The Chinese government has issued a revised draft of its vaping products standards that includes a ban on domestic sales of products containing non-tobacco flavors. The flavor rules, if finalized, will take effect May 1, along with stringent licensing requirements for manufacturers.
Public comments are being accepted on the new rules until March 17, but the decision to ban flavors will probably stick. The draft rules were cheered by the Campaign for Tobacco-Free Kids, which claimed a flavor ban “is the right move to protect Chinese kids from these addictive products.”
The rules will also prohibit sales in China of refillable products and synthetic nicotine, and will limit e-liquid nicotine strength to 20 mg/mL. Additionally, the State Tobacco Monopoly Administration (STMA) will create a “unified national electronic cigarette transaction management platform,” where manufacturers, wholesalers and domestic Chinese retailers will conduct all business.
The Chinese government has also proposed restricting vape exports from China to products allowed in destination countries. It’s still unclear if this provision will be adopted (or enforced), but as written the rule would prevent manufacturers from shipping products not specifically authorized in the countries receiving the shipments. For countries without specific rules, manufacturers and wholesalers would have to follow the rules for the domestic Chinese market.

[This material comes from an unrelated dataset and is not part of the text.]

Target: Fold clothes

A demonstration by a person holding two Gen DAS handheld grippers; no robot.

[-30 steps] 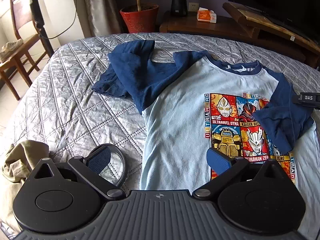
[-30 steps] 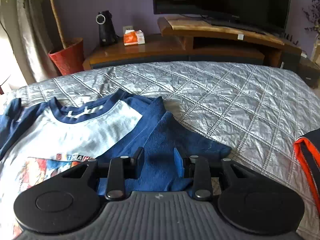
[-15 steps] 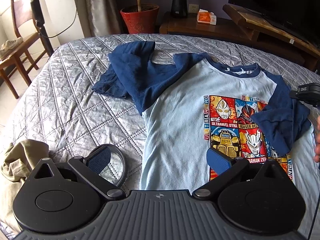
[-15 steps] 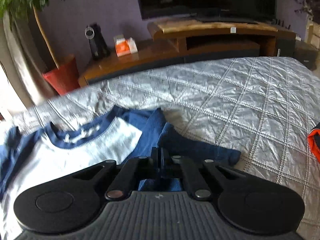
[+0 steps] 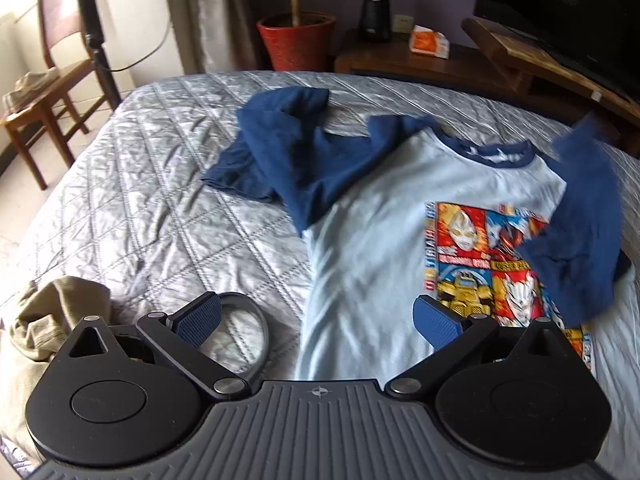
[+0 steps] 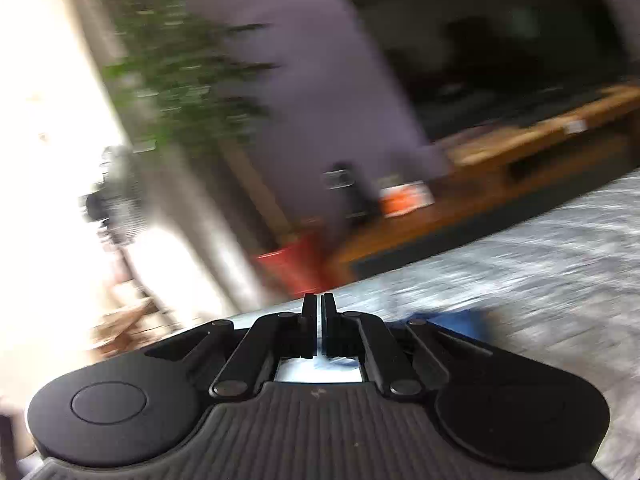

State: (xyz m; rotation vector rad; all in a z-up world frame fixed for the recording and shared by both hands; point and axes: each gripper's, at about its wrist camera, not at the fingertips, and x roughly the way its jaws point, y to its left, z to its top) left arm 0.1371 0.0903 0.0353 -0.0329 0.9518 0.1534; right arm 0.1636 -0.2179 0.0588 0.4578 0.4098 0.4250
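Left wrist view: our left gripper [image 5: 316, 322] hangs wide open over the shirt [image 5: 372, 248] on the bed [image 5: 160, 208]; the right sleeve [image 5: 580, 232], flat before, now lifts. Right wrist view: right gripper [image 6: 318, 320] has clamped onto blue sleeve cloth, swinging up, so the sleeve fold is starting.

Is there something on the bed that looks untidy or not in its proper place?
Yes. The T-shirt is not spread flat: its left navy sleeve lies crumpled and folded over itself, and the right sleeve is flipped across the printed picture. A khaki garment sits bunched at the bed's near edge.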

The Chinese vaping product export business is huge—$15.6 billion, according to the Shanghai Daily—and is responsible for three million jobs in the country. Chinese research firm iiMedia says there are more than 170,000 e-cigarette businesses in China. Rules preventing open-system products from being shipped to the United States (because the FDA has not specifically authorized their sale) would shutter many of those manufacturing businesses and put many employees out of work.

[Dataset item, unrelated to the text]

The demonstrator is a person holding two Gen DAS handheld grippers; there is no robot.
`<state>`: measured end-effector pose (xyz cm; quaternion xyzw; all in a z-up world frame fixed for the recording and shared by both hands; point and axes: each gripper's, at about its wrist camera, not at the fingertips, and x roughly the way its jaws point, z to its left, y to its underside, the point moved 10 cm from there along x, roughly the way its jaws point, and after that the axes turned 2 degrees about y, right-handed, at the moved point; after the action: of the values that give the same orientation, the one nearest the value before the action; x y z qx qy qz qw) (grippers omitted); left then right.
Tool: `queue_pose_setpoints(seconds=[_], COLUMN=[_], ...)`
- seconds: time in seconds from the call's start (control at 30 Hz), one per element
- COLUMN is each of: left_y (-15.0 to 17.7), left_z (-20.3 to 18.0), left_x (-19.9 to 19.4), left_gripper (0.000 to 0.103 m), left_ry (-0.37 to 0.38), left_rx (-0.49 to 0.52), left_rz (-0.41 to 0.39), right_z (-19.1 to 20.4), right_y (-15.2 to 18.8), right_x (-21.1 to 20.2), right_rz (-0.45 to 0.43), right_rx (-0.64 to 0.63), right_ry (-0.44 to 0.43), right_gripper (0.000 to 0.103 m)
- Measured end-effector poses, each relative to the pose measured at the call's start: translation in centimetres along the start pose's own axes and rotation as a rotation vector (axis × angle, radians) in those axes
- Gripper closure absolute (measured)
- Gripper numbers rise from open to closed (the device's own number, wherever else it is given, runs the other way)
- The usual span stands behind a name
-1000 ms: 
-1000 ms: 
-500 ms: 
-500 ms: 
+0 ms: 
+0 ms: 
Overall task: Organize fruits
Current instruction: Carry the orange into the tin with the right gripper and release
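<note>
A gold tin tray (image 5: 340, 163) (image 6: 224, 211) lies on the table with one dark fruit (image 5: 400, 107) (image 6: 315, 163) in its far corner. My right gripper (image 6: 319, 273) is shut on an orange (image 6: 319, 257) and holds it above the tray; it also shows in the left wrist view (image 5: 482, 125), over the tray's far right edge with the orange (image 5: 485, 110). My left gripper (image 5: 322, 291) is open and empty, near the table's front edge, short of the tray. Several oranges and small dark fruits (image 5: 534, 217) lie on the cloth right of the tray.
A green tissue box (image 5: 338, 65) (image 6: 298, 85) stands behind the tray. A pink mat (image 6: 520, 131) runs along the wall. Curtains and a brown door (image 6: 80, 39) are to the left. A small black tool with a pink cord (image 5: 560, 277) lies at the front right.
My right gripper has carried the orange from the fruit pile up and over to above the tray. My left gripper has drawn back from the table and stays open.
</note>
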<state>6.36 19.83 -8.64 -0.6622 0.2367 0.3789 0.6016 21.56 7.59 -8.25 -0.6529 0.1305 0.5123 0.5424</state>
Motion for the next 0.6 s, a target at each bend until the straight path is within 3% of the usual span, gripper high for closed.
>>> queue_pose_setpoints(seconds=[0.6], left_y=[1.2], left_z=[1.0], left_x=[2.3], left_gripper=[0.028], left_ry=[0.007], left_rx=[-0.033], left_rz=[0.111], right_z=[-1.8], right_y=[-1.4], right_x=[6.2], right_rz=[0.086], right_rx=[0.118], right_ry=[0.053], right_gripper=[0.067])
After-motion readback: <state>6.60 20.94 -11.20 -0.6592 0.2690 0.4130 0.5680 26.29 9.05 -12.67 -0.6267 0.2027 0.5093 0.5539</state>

The first product standards draft, announced last December, had left the question of flavors open. The announcement last Friday sent the stock price of Chinese e-cigarette leader RELX Technology tumbling. The company manufactures and sells closed-system devices in a variety of flavors.

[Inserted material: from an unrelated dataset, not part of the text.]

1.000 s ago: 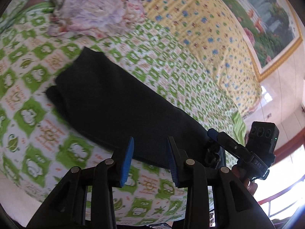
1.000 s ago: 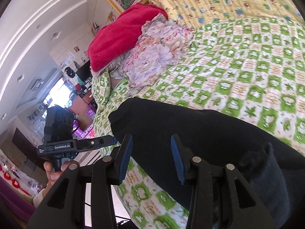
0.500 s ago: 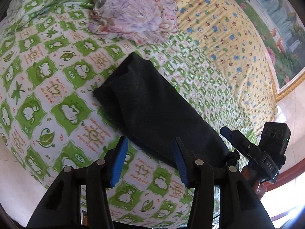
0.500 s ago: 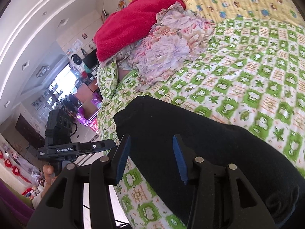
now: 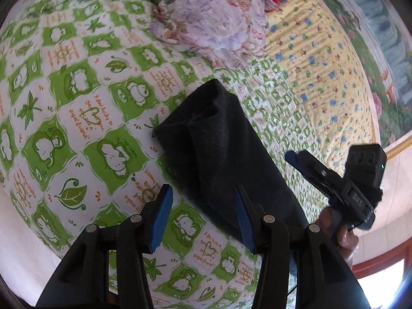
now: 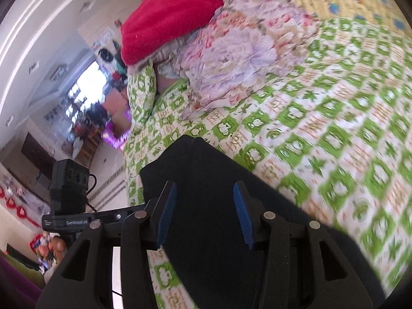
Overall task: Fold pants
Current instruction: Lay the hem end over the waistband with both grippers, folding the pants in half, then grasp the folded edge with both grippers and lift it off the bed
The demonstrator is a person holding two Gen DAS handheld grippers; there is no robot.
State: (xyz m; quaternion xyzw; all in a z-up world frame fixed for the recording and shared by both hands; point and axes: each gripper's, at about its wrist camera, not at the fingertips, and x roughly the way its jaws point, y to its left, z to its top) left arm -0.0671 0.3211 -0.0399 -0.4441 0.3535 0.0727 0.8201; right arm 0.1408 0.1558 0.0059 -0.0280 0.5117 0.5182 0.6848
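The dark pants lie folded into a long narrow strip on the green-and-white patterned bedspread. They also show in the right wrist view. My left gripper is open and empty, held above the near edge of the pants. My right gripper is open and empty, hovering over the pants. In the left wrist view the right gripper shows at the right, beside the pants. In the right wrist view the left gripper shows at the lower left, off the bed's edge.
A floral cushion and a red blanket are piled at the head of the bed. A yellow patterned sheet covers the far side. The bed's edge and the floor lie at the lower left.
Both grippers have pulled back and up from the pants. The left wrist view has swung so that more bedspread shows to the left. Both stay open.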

In addition to flavor restrictions, the new rules will force major e-cigarette sellers like RELX to sell competitors’ brands in their Chinese stores—something they don’t do currently. The company’s share price on the New York Stock Exchange fell more than 36 percent following the Chinese government announcement, according to Shanghai Daily.
More than half of Chinese men smoke cigarettes (26.6 percent of all adults), according to the World Health Organization. Nearly as many people in China smoke as the entire U.S. population—more than 300 million.
Relatively few Chinese residents vape compared to the number that smoke. But even small percentages of the massive Chinese consumer base translate to a lot of money. The Chinese domestic e-cigarette market has grown at a rate of 70 percent a year since 2013, according to the Global Times, and is valued at about $1.3 billion.
Last November, the government passed a law bringing the vaping industry under control of the STMA, which both regulates and manages the country’s huge tobacco industry. The monopoly administration controls the China National Tobacco Corporation—the largest cigarette manufacturer in the world, and the source of more than five percent of the huge nation’s tax revenue.